The Trust is organized similarly to a limited partnership. Ridgewood Power
Corporation (the "Managing Shareholder"), a Delaware Corporation
is the Managing Shareholder of the Trust.
In general, the Managing Shareholder has the powers of a general partner of
a limited partnership. It has complete control of the day to day operation of
the Trust and as to most acquisitions. The Managing Shareholder is not regularly
elected by the owners of the Investor Shares (the "Investors"). The Managing
Shareholder and the Independent Trustees of the Trust meet together as the Board
of the Trust and take the actions that the 1940 Act requires a board of
directors to take for a business development company. The Board of the Trust
also provides general supervision and review of the Managing Shareholder but
does not have the power to take action on its own. The Independent Trustees do
not have any management or administrative powers over the Trust or its property
other than as expressly authorized or required by the Declaration of Trust of
the Trust (the "Declaration") or the 1940 Act.
Ridgewood Holding is the Corporate Trustee of the Trust. The Corporate
Trustee acts on the instructions of the Managing Shareholder and is not
authorized to take independent discretionary action on behalf of the Trust. See
Item 10. - Directors and Executive Officers of the Registrant below for a
further description of the management of the Trust.
The Trust made an election to be treated as a "business development
company" under the Investment Company Act of 1940, as amended ( the "1940 Act").
On February 27, 1993, the Trust notified the Securities and Exchange Commission
of such election and registered the Investor Shares under the Securities
Exchange Act of 1934, as amended (the "1934 Act"). On April 29, 1993, the
election and registration became effective.
(b) Financial Information about Industry Segments.
The Trust operates in only one industry segment: investing in independent
power generation and similar energy projects.
(c) Narrative Description of Business.
(1) General Description.
The Trust was formed to participate in the development, construction and
operation of independent power projects that generate electricity or related
forms of energy for sale to manufacturers, utilities and other users. The Trust
also may invest in facilities related to those projects.

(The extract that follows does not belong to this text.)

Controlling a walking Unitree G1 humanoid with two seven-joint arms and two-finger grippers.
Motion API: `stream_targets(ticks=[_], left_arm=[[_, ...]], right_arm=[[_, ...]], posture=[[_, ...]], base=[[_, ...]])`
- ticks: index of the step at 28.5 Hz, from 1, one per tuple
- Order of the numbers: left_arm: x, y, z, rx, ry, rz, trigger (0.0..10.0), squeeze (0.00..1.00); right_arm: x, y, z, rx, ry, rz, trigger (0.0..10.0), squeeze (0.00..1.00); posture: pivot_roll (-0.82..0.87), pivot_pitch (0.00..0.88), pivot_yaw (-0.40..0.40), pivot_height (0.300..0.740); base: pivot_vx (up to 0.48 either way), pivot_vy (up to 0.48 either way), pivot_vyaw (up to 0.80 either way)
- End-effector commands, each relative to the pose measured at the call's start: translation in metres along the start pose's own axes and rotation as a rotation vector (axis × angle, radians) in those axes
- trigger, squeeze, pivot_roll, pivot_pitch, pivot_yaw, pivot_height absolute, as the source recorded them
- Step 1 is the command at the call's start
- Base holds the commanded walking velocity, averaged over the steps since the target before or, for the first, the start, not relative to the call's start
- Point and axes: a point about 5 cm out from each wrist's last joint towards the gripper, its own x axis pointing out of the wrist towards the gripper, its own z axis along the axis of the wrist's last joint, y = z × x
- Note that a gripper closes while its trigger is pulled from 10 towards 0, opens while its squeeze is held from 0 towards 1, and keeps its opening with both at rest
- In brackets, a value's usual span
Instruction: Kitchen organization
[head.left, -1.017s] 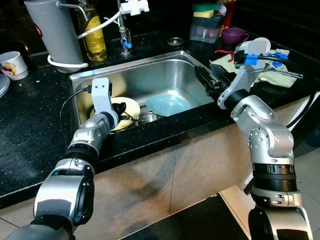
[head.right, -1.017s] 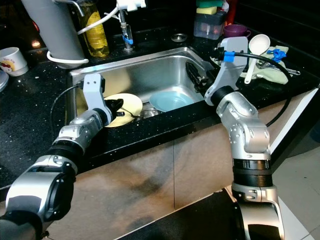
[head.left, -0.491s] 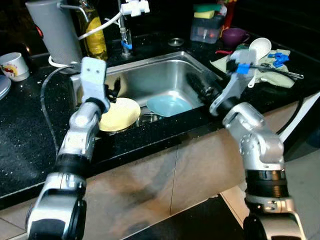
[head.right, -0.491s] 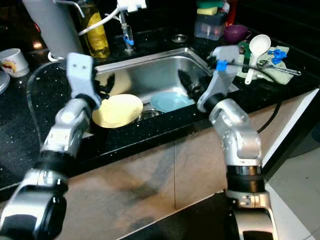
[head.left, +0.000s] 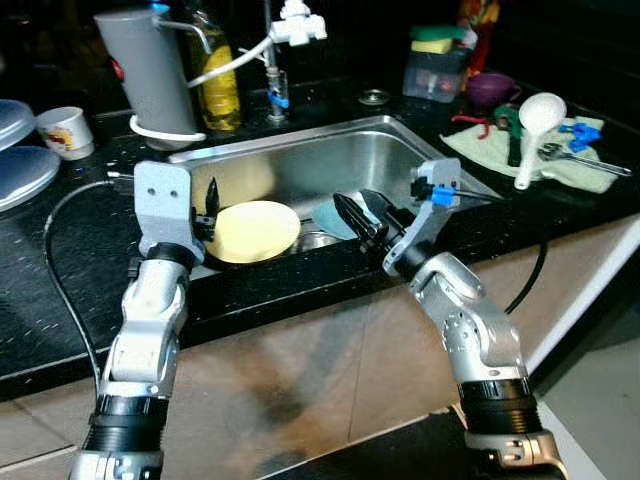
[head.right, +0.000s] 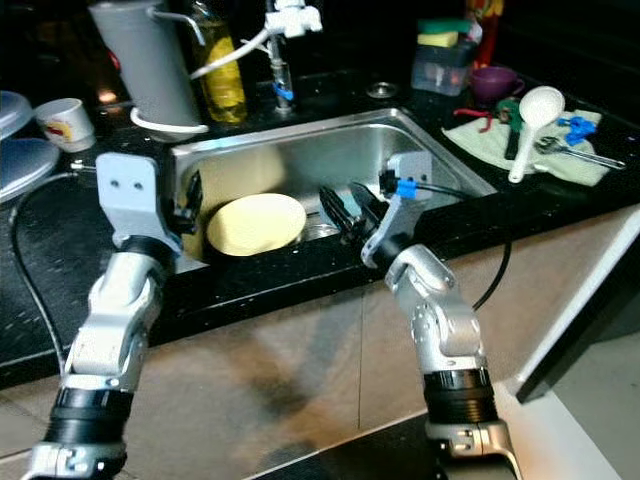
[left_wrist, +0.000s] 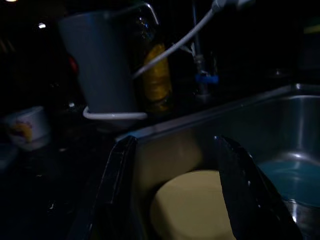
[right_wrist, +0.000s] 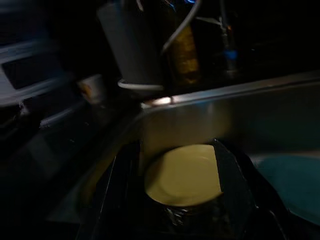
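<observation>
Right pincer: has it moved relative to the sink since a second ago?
Yes. The right pincer has swung from the sink's right rim toward the yellow plate.

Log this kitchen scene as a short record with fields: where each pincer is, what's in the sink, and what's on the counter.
left pincer: open, at the sink's left edge, beside the yellow plate
right pincer: open, over the sink, pointing toward the yellow plate
sink contents: yellow plate, teal plate partly behind the right pincer
counter left: white mug, grey jug, oil bottle
counter right: white ladle on a cloth, purple cup
</observation>
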Motion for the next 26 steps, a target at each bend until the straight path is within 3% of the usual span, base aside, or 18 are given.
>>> stream_targets(ticks=[1, 15, 23, 26], left_arm=[[-0.007, -0.003, -0.002, 0.020, 0.025, -0.010, 10.0, 0.00], [-0.042, -0.025, -0.005, 0.039, 0.104, -0.096, 10.0, 0.00], [-0.057, -0.029, -0.013, 0.045, 0.158, -0.128, 10.0, 0.00], [-0.076, -0.031, -0.021, 0.012, 0.231, -0.142, 10.0, 0.00]], right_arm=[[0.000, 0.004, -0.002, 0.013, -0.017, 0.010, 10.0, 0.00], [-0.030, -0.001, -0.021, 0.050, -0.029, -0.031, 10.0, 0.00], [-0.040, -0.004, -0.038, -0.042, 0.062, -0.056, 10.0, 0.00], [-0.051, -0.006, -0.053, -0.107, 0.148, -0.080, 10.0, 0.00]], posture=[[0.01, 0.000, 0.023, 0.740], [0.00, 0.000, 0.036, 0.740], [0.01, 0.000, 0.033, 0.740], [0.01, 0.000, 0.030, 0.740]], base=[[-0.315, 0.000, 0.00], [-0.338, 0.000, 0.00], [-0.343, 0.000, 0.00], [-0.352, 0.000, 0.00]])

The Trust has equity investments totaling approximately $10.6 million in
four Projects: (i) a waste-to-energy generating facility located in Pittsfield,
Massachusetts (the "Berkshire Project"); (ii) a municipal waste transfer station
located in Columbia County, New York, near the Berkshire Project (the "Columbia
Project"); (iii) a natural gas-fired cogeneration facility located in Monterey
County, California (the "Monterey Project") and (iv) various natural gas-fueled
engines used to power irrigation well pumps in Ventura County, California (the
"California Pumping Project").
The Trust also invested $3.5 million in a district cooling facility located
in downtown San Diego, California, that supplies chilled water for office
building central air conditioning systems (the "San Diego Project"). The Trust
sold its interest in the San Diego Project in June 1997 for $6.15 million to a
subsidiary of a Minnesota-based utility. A portion ($2.7 million) of the sale
price is represented by an 8% secured promissory note of the buyer payable
monthly through June 25, 2003.
As discussed below, the Trust is a "business development company" under the
Investment Company Act of 1940. In accounting for its Projects, it treats each
Project as a portfolio investment that is not consolidated with the Trust's
accounts. Accordingly, the revenues and expenses of each Project are not
reflected in the Trust's financial statements and only cash distributions are
included, as revenue, when received. Accordingly, the recognition of revenue
from Projects by the Trust is dependent upon the timing of distributions from
Projects by the Managing Shareholder. As discussed below at Item 5 - Market for
Registrant's Common Equity and Related Stockholder Matters, distributions from
Projects may include both income and capital components.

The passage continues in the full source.